Of course when the Kelly Criterion is known and constant, one can make the
optimal bets and get rich, but those situations don't exist in real life
(unless there is some kind of monopoly or external force being used to make
people take the other (loosing side) of the bet). The iterative thinking of
the the Kelly Criterion must be part of a traders mindset, but markets never
understood well enough to where this formula can be strictly applied.

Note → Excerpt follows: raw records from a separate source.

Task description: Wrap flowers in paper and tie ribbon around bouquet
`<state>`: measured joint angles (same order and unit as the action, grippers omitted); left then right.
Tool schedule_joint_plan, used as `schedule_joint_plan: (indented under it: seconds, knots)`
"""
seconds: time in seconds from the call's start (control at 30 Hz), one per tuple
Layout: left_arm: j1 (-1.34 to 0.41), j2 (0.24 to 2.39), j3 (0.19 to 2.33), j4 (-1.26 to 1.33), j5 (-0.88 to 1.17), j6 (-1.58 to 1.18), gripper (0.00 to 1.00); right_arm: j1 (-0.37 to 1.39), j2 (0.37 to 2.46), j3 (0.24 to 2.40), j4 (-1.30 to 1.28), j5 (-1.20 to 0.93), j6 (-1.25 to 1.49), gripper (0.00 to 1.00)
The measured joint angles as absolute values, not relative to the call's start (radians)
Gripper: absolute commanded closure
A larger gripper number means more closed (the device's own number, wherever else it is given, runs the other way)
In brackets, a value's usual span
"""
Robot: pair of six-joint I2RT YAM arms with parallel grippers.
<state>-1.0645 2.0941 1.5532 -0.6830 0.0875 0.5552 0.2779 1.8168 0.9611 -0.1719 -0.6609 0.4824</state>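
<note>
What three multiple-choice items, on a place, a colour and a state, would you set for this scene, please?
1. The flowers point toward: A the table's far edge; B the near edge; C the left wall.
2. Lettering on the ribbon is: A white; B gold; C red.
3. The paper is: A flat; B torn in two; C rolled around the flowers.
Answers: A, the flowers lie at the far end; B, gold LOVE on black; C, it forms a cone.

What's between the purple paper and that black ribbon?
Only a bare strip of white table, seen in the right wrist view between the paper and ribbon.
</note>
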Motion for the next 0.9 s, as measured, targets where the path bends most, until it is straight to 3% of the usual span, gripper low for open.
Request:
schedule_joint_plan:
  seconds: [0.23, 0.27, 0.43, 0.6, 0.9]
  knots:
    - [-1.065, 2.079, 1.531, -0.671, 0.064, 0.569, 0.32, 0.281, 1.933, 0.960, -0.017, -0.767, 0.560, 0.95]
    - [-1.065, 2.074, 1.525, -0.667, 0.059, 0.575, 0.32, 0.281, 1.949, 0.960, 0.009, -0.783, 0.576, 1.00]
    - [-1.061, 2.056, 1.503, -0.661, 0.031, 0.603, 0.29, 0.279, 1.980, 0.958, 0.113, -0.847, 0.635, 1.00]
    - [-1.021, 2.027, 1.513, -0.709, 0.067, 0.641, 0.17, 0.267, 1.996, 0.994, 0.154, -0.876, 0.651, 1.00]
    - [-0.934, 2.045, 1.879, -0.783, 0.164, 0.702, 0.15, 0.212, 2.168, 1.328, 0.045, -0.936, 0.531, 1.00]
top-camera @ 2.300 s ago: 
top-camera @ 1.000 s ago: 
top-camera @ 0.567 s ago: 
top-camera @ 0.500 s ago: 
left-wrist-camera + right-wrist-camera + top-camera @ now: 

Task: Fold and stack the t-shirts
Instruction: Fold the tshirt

A bit strange to see Taleb talk about a casino situation to explain his
thinking. Elsewhere he mocks such "casino odds" view of the world as very
unrealistic an bemoans that such a view will cause one grief if you use those
ideas with "skin in the game".

ps. I've only read "Anti-Fragile" and some of his blog essays.

------
apo
The author quotes Taleb:

 _...Unless you engage in strategies designed by traders and rediscovered by
every single surviving trader, very similar to what we call, something called
the Kelly Criterion, which is to play with the house money. ..._

And later restates:

 _What Taleb said is we should be more aggressive with the house money._

AFAICT, the Kelly Criterion has nothing to do with playing with house money.
Instead, Kelly tells you _how much_ of your wallet to wager given the payout
and probability of winning. The source of the money you stake is irrelevant.
Dice don't care whether your wager came from the house or your 401k.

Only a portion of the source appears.